她们在地下室或许支撑不了多久了,艾尔西心想。
那个天环族的女孩手捧着药瓶跑到校长身后的木板床边, 床上躺着一大一小两个人, 其中那个叫特里同的小男孩面色苍白, 双眼紧闭, 手臂紧紧缠着的白色绷带中央渗出一朵嫣红的血花。
可她只是站在床边没再有任何动作,连先前急切不已的伤患母亲都不敢言语,安静站在一旁, 似乎都在等什么人准许才会喂药。
“是的阿玛拉校长, 他叫砂金,我叫艾尔西,我们都是反抗军的一员,其他人目前还在石林山脉中, 正往山下乱石堆处撤离。”
“我听说三年前,反抗军的领袖逃的逃、死的死, 现在轮给谁来当啦?”
阿玛拉校长的女式皮鞋像某种计时用的鼓点, 咚咚地踩到艾尔西面前, 因为比她高了十厘米左右, 审视的眼神从上到下, 正好移到了艾尔西脖颈处嫣红的勒布朗。
“反抗军的领袖一直在变动, 这几年大家死伤惨重, 有很长一段时间都在进行秘密的游击作战。”
艾尔西迎着她的视线直视回去, 微笑着说起那些她也不甚熟悉的过去, 试图简单带过,忽略掉斩杀浮士德的那段,但对方太过敏锐,听她解释完刚要转过去的身体堪堪停住,又是一记锐利的目光射来。

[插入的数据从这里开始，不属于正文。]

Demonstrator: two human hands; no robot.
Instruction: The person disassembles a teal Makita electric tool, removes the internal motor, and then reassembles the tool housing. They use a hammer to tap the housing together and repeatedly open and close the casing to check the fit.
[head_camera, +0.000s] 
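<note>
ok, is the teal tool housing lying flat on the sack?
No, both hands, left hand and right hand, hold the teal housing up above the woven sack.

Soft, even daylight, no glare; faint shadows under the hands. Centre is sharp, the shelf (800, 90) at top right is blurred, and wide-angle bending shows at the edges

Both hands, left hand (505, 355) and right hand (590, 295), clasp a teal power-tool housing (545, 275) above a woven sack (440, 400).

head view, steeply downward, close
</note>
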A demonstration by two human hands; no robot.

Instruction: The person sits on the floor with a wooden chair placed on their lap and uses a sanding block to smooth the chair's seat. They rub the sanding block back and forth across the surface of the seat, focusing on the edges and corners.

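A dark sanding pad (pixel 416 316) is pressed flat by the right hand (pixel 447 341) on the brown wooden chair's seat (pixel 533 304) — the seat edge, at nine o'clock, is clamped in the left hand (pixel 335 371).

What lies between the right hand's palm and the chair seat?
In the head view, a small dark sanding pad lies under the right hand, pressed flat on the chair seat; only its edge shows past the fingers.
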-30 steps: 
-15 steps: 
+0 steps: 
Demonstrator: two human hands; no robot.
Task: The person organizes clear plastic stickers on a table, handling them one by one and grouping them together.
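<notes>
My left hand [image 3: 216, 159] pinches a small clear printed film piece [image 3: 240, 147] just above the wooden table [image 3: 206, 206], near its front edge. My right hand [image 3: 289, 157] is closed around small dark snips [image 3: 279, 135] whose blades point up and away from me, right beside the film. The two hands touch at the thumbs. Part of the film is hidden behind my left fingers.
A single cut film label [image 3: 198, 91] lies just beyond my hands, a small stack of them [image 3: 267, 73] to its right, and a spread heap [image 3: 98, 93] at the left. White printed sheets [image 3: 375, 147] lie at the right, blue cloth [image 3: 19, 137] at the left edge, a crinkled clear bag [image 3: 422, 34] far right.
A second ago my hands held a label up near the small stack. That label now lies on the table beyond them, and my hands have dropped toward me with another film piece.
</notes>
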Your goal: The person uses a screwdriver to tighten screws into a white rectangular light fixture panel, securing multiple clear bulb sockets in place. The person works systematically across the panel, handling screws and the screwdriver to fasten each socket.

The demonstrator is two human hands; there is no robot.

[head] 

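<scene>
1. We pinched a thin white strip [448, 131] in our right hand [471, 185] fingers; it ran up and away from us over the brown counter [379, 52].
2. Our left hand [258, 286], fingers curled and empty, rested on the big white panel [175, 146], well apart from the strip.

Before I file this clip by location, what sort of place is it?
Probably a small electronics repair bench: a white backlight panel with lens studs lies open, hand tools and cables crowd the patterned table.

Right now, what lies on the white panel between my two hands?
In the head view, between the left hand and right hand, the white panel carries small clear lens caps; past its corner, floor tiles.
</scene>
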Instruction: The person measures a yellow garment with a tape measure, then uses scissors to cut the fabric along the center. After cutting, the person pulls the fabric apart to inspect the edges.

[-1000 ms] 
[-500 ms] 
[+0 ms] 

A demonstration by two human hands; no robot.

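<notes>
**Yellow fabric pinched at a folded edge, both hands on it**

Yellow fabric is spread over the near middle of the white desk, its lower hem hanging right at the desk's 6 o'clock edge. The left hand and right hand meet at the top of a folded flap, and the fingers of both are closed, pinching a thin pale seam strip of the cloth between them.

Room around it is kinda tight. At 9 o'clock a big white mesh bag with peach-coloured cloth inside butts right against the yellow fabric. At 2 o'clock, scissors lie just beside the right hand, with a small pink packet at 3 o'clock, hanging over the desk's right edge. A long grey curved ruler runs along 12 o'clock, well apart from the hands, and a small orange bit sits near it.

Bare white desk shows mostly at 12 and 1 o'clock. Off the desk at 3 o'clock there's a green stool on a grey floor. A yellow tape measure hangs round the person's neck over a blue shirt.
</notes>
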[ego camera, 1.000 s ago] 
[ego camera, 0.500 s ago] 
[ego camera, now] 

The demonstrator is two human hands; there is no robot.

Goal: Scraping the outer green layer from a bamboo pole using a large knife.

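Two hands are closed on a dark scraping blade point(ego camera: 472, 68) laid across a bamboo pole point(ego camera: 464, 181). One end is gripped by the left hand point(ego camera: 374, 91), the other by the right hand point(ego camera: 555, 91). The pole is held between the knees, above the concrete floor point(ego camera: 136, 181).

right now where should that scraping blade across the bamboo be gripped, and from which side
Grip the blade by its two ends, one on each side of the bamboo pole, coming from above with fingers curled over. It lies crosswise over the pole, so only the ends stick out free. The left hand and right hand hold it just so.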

就连砂金也察觉不妙,就着两人捆在一起的手腕,紧紧握住艾尔西的手。
[她不敢说实话,她在撒谎。]
“我说的都是真的,不信我可以带你去见大部队,现在虽然还没有明确谁是领袖,但主要都是伊森和金越在领导管理。”
艾尔西真诚地望着她,一口气快速交代出这么长一串话来。